Sur le papier, cette configuration hybride promet une stabilité de signal inédite, même dans les environnements urbains denses où les gratte-ciel jouent habituellement les trouble-fêtes.
Image : Huawei
Verdict du bitume : un potentiel encore bridé ?
C’est prometteur sur le papier, mais qu’en est-il une fois les chaussures lacées ? Les premiers testeurs, qui ont pu éprouver la bête sur le terrain, rendent un verdict pour le moins contrasté.
La douche est plutôt froide du côté de DC Rainmaker. Le blogueur américain, référence absolue en la matière, ne cache pas sa déception concernant les performances GPS. Pour lui, le contrat n'est pas rempli : alors que Huawei promettait une précision chirurgicale, la montre peine à atteindre un niveau de fiabilité satisfaisant, même dans des conditions de réception jugées simples ou modérées. En clair : elle échoue précisément là où on l'attendait le plus.
Interrogé sur ces résultats, Huawei botte en touche avec un argument logiciel : si le matériel est identique pour tous, les algorithmes auraient été optimisés spécifiquement pour la course sur route (et donc pour les spécificités du marathon). Une explication qui laisse DC Rainmaker sceptique : avec vingt ans d'expertise dans les tests de précision GNSS, il estime que le problème est sans doute plus profond qu'une simple question d'optimisation.
Image : Huawei
Le son de cloche est plus nuancé chez The5KRunner. Plus optimiste, il voit dans cette GT Runner 2 un véritable diamant brut. Selon ses relevés, la montre a parfois fait preuve d'une précision exemplaire, dépassant tout ce qu'il avait pu tester jusqu'à présent dans des situations complexes. Huawei semble même avoir réussi son pari fou : maintenir une trace cohérente lors de passages sous des tunnels.

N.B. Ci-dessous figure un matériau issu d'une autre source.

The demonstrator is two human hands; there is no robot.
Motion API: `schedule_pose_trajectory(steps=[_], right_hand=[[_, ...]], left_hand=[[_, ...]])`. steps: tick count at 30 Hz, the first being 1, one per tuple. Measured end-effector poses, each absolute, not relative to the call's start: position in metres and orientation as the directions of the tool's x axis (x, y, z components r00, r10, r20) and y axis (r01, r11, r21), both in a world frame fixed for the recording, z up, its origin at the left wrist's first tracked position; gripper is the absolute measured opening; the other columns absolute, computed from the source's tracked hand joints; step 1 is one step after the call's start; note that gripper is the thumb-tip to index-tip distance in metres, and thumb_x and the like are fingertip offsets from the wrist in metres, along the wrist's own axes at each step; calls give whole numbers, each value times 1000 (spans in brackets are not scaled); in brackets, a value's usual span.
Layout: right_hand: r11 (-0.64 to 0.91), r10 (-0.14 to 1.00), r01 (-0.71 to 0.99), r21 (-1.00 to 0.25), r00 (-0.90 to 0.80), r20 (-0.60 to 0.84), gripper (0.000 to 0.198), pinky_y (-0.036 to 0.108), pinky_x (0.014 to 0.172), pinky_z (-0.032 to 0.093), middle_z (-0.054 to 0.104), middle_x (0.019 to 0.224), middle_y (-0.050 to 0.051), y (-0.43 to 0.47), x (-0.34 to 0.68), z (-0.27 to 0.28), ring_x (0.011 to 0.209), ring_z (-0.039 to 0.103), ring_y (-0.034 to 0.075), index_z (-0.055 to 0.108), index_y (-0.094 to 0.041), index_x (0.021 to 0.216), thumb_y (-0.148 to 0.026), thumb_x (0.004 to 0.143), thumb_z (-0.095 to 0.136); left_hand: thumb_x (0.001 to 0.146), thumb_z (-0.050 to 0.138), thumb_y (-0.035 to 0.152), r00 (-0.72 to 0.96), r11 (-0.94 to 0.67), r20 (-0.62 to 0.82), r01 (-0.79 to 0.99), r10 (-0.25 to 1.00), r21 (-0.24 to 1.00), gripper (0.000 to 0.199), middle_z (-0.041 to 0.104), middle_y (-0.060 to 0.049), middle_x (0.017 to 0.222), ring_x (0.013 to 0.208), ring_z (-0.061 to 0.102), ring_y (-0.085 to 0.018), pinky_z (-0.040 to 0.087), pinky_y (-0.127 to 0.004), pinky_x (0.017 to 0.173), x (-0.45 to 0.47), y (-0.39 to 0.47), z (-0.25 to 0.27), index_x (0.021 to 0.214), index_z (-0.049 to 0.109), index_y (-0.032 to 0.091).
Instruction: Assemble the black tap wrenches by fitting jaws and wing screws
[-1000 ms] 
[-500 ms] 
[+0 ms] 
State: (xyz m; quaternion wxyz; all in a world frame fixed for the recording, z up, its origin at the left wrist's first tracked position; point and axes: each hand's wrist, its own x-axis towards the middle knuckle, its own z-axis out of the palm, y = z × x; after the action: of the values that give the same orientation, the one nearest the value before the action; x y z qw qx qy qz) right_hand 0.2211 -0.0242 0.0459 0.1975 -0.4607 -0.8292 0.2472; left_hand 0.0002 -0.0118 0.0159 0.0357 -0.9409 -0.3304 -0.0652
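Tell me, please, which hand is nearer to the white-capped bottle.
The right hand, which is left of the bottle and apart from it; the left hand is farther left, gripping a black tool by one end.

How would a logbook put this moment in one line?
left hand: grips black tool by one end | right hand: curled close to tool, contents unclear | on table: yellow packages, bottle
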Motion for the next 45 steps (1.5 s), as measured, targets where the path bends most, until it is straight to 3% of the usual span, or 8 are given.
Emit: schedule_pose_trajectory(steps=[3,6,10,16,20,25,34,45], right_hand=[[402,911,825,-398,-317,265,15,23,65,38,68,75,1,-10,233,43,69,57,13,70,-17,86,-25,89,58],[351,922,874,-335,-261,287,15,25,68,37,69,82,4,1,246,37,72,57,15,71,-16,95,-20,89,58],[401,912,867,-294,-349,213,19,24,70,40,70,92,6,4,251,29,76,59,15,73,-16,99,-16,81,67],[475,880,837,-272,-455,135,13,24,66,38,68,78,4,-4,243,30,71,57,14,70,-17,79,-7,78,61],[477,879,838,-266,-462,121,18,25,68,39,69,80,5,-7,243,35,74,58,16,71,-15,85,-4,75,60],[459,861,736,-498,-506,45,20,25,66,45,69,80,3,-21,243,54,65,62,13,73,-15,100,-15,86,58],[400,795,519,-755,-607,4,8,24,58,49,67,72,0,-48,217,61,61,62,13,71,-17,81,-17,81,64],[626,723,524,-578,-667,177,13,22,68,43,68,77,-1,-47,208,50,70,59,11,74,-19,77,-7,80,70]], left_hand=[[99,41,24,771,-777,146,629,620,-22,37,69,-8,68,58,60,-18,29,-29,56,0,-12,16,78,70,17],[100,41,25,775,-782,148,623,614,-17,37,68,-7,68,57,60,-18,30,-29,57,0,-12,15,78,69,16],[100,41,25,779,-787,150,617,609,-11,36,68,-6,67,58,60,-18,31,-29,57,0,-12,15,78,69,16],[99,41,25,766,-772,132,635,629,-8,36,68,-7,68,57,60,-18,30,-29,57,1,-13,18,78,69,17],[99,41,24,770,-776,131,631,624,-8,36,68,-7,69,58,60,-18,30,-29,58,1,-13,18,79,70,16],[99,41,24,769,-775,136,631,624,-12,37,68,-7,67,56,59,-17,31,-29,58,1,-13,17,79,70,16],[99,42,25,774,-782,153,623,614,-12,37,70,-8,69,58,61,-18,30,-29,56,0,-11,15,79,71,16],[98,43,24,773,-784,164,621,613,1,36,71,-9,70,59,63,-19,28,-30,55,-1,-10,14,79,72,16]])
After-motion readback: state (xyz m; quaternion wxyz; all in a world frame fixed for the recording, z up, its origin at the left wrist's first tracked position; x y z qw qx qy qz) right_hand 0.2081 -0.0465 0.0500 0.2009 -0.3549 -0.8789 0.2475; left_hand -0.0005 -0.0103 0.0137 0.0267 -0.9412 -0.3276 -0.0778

Le tableau n'est pourtant pas idyllique. Cette excellence est ponctuée de moments d'incohérence totale dans des conditions pourtant clémentes, là où n'importe quelle montre d'entrée de gamme s'en sortirait sans sourciller.
Il ne serait pas étonnant qu'après quelques mises à jour de firmware bien senties, ces errances de jeunesse ne soient plus qu'un mauvais souvenir. Huawei a l'habitude de peaufiner ses produits au fil des mois, et la base matérielle semble trop solide pour rester sur un échec.
En attendant, cette GT Runner 2 a le mérite de jeter un sérieux pavé dans la mare. Cette architecture à double antenne pourrait bien donner des idées à la concurrence. A 399 €, Huawei ne propose pas encore la montre parfaite, mais a sans doute de quoi bousculer un peu la concurrence.